Now imagine you're a student, academic researcher, production assistant and you have been tasked researching what transpired. As of right now, the majority of content from 2004/the disaster is no-longer available on the internet and only accessible via the IA.
(nb: I was the guy behind http://web.archive.org/web/20050711081524/http://www.waveofd... which was the first emergency crisis live/micro blog. For what Google now has a team of volunteers doing during a crisis I did it myself with a single pentium 4 cpu, 4GB of ram, a single IDE hard drive, a ramdrive, a 100mbit uplink and a week without sleep. WOD will be relaunching within the next couple of weeks and was one of the sites recovered from the IA.)
There surely is history worth preserving. It's just this "compulsive hoarding"-approach that seems ultimately futile to me.
The internet itself inherently preserves the knowledge that at least one person cares enough about to put it on a webserver. Pretty much everything of even minor relevance should be referenced by Wikipedia by now.
IMHO the internet itself is the "Internet Archive".
To be honest, no. But Wikipedia seems to have that event pretty well covered; http://en.wikipedia.org/wiki/2004_Indian_Ocean_earthquake_an...

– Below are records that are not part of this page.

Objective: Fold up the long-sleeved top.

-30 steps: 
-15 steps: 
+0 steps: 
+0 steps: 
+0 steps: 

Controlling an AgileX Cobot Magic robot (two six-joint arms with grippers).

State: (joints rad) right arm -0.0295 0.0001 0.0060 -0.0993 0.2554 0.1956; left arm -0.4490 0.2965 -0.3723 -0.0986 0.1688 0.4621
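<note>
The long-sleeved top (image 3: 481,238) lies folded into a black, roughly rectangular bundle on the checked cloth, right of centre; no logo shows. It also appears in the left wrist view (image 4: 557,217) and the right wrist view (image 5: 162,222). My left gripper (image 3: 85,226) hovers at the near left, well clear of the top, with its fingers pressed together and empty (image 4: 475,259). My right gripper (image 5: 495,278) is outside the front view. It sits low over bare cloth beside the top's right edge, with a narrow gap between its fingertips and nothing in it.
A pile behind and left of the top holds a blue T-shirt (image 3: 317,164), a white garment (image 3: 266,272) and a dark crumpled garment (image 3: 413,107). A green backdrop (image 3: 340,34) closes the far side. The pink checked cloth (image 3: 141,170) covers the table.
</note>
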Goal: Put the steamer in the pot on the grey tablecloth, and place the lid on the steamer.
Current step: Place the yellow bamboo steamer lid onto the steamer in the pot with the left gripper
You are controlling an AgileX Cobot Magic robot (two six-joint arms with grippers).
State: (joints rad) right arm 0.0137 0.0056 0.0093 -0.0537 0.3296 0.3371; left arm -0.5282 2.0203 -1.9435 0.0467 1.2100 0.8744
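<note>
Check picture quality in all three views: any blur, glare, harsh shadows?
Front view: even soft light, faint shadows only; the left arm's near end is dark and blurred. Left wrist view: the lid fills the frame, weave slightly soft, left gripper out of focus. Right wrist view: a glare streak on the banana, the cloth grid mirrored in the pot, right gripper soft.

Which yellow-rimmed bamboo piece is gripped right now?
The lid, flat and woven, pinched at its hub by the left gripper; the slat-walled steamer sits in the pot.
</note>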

And in a lot of cases, the actual citations or references used by Wikipedia are dead links, or have some sort of 'last retrieved at' annotation, or end up at parked/squatted domains and the original content is no longer there to validate the claims it supposedly made.
Offhand I don't know if Wikipedia has a policy on references to Internet Archive / wayback-machine links to things, but imo, being able to point to a snapshot of a reference at the time it was made, as well as the current version if it still exists, is a desirable feature, and well worth striving for.
Internet pagerot/linkrot has caused me grief with bookmarks for things I didn't realise I needed again until years later when they were gone.
They do have a policy. Additionally, IA has been specifically crawling links on Wikipedia to preserve the citations.
> Earn free cloud storage when you allocate unused space on your device for your Symform account. Users that contribute get 1GB free for every 2GB contributed. Contribution can always be fine tuned for your personal needs.
> Extra space is available: Unlike the majority of online file storage services like Dropbox and Box.com, which offer paid plans only as a means to expand storage, Wuala offers you the option to gain additional online storage in exchange for some of your unused local disk space to commit to the network.
There's bits and pieces, but essentially nothing that's open-source and community-supported.
Git annex and BitTorrent would both work with that requirement, and most of the commercial, proprietary solutions cannot; their clients wouldn't use them if that data wasn't private.